The Apple Valley Town Council approved an agreement at the November 18 Council meeting to purchase the Apple Valley Country Club (AVCC). Opened as a private club in 1948, the facility will open to public access in the very near future.
“This is an icon in our community,” said Apple Valley Mayor Tim Jasper. “We are investing not only in our history, but our infrastructure and property values as well.”
Without a buyer, the country club was on course to shut down, according to Town Manager Frank Robinson. “This is a great asset for Apple Valley,” said Robinson. “Under the town’s management, our citizens have a whole new resource for recreational opportunities close to home.”
The AVCC includes an 18-hole golf course with pro shop, two lighted tennis courts, swimming pool, dining room and lounge, and meeting rooms. All amenities will be made available for public use.
Besides the purchase agreement, Council also approved an interim management agreement with Landmark, the existing management company, to allow for a smooth transition during escrow. The relationship may continue when the sale is final. Town oversight will be provided through the Parks and Recreation Department.
“We are excited and enthusiastic to pass the reins to the Town,” said Lana Dugan, president of the AVCC Board of Directors. “The board and members know that under the Town’s guidance, our history will be preserved and the facility will be a source of pride for the community for years to come.”
The Town will acquire the AVCC for the debt owed on the property to Desert Community Bank, approximately $1.8 million. Current equity members of the club will receive discounted green and cart fees for ten years.
To keep its fairways green, the country club relies on water rights that were adjudicated in favor of the country club as part of the Mojave Basin adjudication completed in 1996. As negotiations progressed between the Town and the country club, the High Desert Community Foundation claimed to own the same water rights. With the 1996 ruling, coupled with 60 years of irrigating the golf course, the Town and AVCC believe the water rights are firmly established in the name AVCC, which has always used the rights to benefit the property.

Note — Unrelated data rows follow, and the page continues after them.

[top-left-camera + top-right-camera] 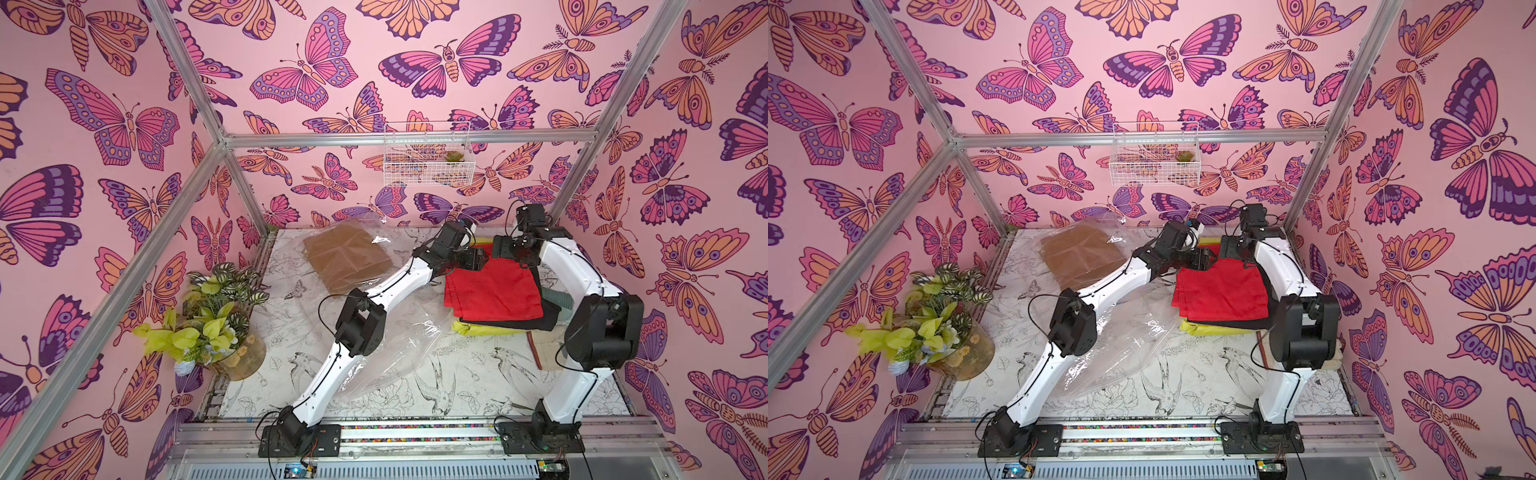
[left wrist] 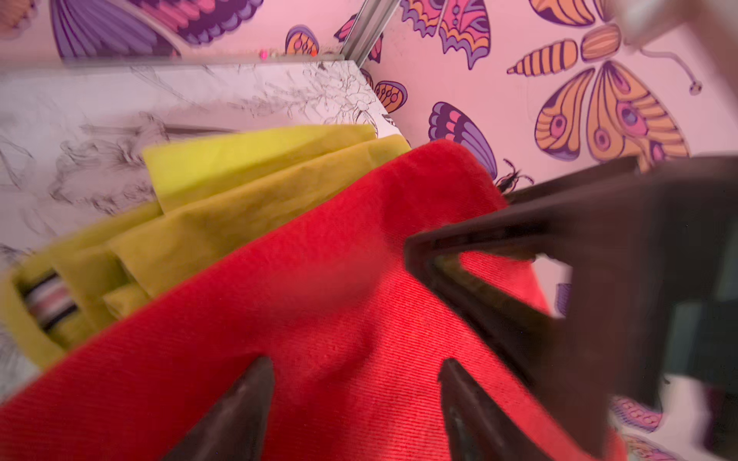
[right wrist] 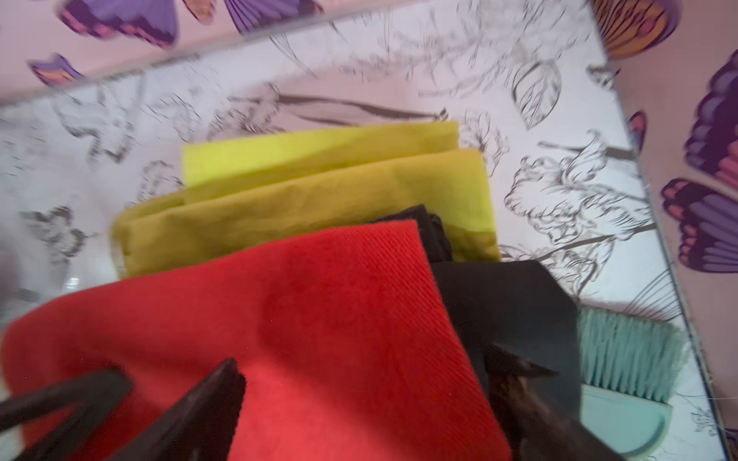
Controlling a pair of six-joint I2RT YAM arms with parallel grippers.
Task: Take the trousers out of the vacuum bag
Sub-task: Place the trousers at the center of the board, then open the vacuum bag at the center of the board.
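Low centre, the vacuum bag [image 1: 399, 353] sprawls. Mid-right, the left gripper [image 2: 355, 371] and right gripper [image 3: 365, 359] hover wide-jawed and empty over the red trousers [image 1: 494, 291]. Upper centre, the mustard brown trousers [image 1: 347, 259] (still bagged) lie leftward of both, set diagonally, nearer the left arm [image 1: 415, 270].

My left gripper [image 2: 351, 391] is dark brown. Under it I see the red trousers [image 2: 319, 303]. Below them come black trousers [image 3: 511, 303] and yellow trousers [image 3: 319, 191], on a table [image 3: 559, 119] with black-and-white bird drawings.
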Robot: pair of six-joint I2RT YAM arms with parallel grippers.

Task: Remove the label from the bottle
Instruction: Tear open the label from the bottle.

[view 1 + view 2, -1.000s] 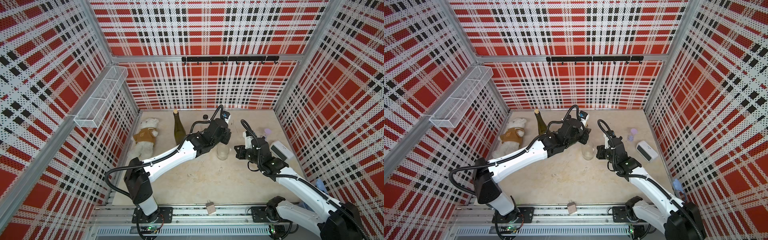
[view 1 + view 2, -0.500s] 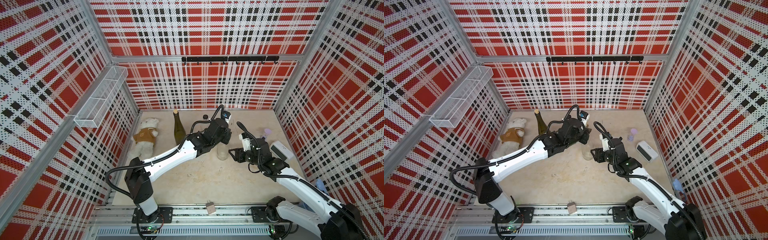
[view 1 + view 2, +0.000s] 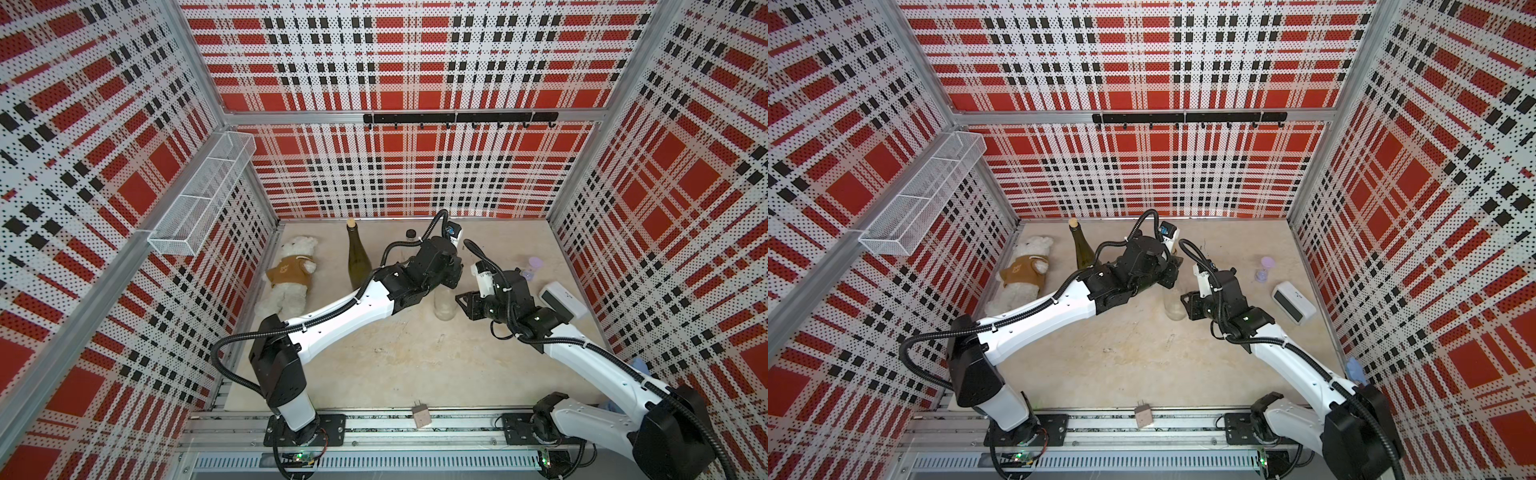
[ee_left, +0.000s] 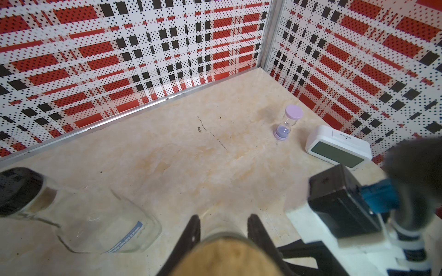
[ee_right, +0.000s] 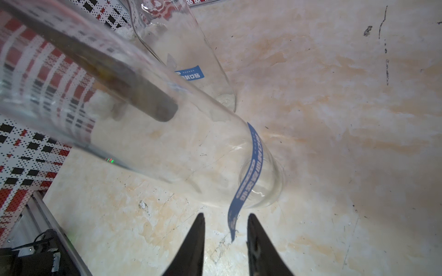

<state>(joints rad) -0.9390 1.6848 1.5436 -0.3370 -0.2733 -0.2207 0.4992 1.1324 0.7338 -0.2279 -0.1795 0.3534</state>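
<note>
Left gripper [image 4: 223, 216] is clamped tight on the neck of the clear bottle [image 3: 444, 305], just under its cork. It's holding the bottle near the middle of the table [image 3: 395, 365], base end low, right beside my right gripper [image 5: 225, 214]. I can't tell whether the base sits on the table or hangs just above it.

In the right wrist view, the blue label [image 5: 254, 157] is partly off. Most of the strip curves around the glass down by the base, but its tail has lifted clear and hangs free, dangling into the gap between the right gripper's fingers. Those jaws stand apart with daylight on both sides of the tail, so nothing is pinched.

My read is that the bottle is secured and one end of the label is up. What's left is to close on that tail and pull the rest of the strip off the glass.

A second bottle [image 5: 191, 47], also clear, stands just behind. I reckon that one isn't my target.
</note>
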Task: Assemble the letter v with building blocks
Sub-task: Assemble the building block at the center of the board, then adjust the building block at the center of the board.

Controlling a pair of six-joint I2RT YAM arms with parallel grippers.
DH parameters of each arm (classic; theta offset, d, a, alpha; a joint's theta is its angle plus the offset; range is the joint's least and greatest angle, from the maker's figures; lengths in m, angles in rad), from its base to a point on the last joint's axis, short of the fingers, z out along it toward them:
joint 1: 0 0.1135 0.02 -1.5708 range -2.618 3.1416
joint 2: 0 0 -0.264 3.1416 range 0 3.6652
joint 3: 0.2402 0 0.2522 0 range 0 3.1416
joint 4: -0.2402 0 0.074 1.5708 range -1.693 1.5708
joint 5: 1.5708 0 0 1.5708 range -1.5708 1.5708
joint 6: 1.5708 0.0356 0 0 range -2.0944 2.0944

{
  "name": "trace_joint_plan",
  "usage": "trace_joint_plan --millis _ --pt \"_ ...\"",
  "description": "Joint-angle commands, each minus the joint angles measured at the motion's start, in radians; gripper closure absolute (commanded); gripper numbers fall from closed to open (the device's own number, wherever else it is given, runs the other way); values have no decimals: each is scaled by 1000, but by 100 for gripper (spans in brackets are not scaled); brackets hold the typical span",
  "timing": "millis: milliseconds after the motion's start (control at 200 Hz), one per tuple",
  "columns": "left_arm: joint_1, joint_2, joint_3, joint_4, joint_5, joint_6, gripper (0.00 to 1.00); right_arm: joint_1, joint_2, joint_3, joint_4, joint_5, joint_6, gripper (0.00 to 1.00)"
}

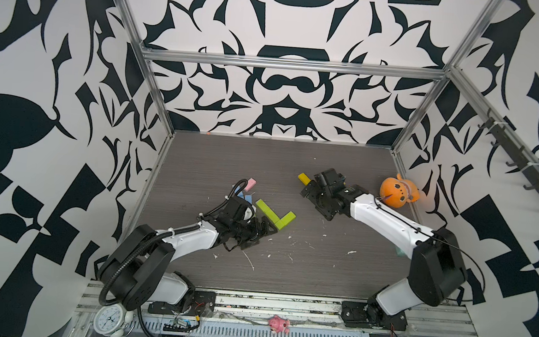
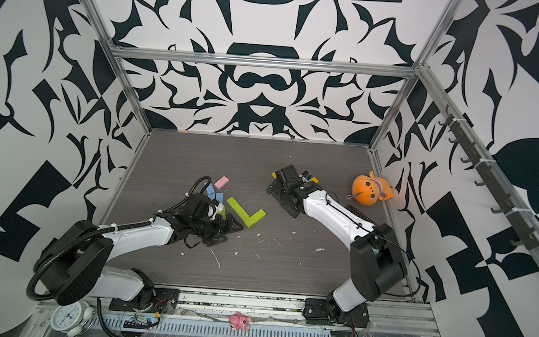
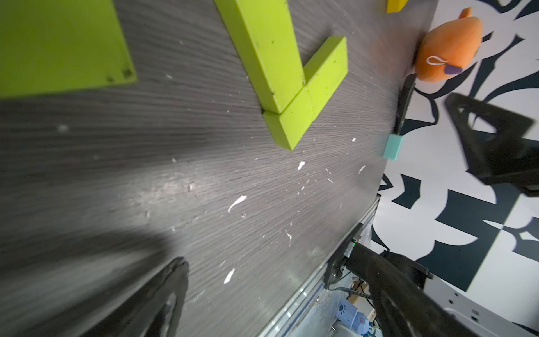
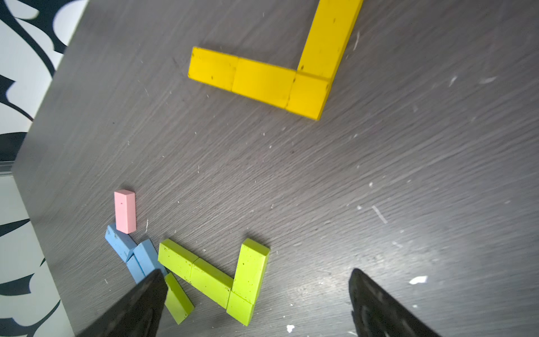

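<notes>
Lying on the counter (image 1: 319,272), green blocks (image 1: 266,212) meet in a corner, with open room at 5 o'clock. Yellow blocks (image 4: 262,78) at 1 o'clock show whole only in the right wrist view. Spread, empty: left jaws, right jaws.

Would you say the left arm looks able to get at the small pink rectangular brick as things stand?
Probably yes: the pink brick lies uncovered, close to the open, empty left gripper; only light blue bricks, crowding one end, might hamper a grasp.
</notes>
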Motion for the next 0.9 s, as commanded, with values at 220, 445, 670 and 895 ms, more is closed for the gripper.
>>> trace_joint_plan --millis 220,445,670,895 --pt "-65 168 90 105 -128 -106 1 -59 -93 30 -92 -51 -347 1" --pt "-81 247 134 113 -146 -136 1 -75 -82 29 -100 -64 -404 1" --pt "-99 291 155 125 -167 -163 1 -102 -87 24 -111 -81 -433 1" --pt "-101 319 166 136 -172 -173 1 -116 -100 17 -111 -93 -442 1"
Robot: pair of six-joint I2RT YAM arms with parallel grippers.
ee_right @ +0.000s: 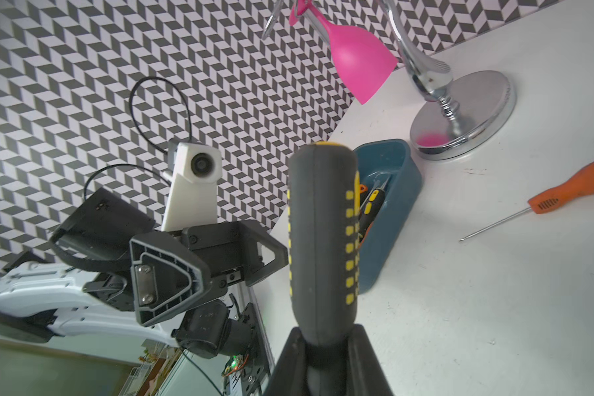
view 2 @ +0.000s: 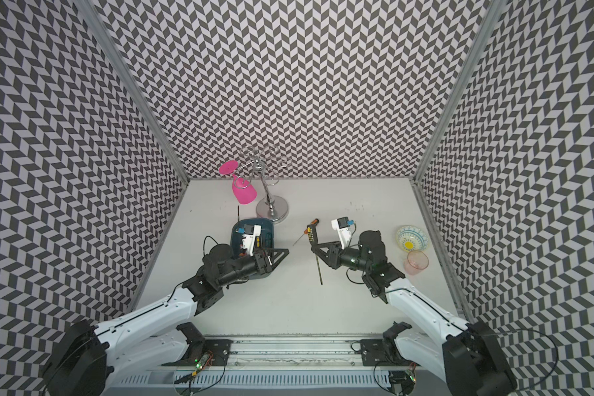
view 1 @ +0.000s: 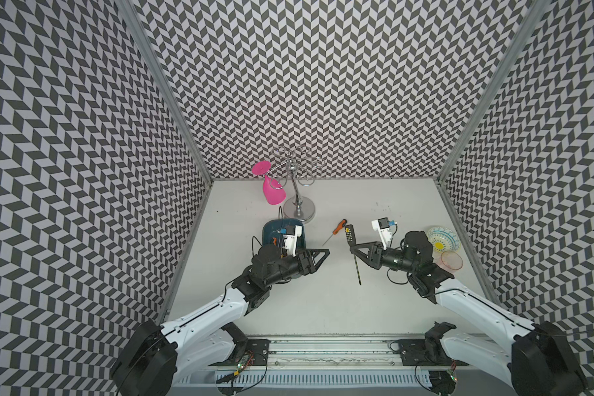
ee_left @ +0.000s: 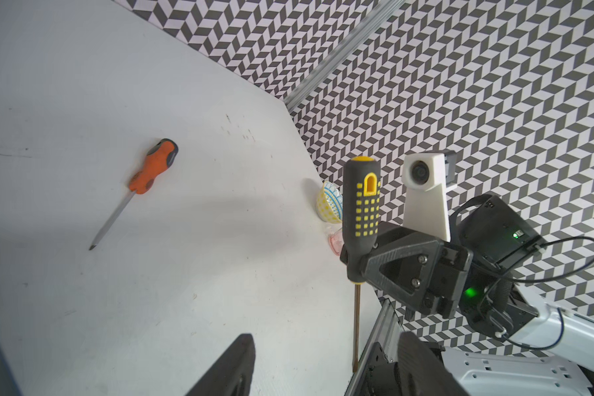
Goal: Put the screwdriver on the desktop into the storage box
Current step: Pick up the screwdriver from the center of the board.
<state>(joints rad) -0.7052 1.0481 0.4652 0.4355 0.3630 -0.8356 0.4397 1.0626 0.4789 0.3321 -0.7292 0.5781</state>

After unsuccessful negotiations with the High Desert Community Foundation, the Town will file a legal complaint on Wednesday morning seeking a “quiet title” ruling from the court. Essentially, the court will be asked to recognize the ruling that has stood for over 12 years and allow the Town to continue with the irrigation practices that have kept it green for the last 60 years.
The Town’s purchase agreement with the AVCC is contingent upon the successful resolution of the water rights, and the Town has left the door open for continued negotiations with the High Desert Community Foundation.
“The Town and the AVCC will work together to preserve and protect the water rights,” said Robinson. “Over 6800 yards of brown fairways will benefit no one.”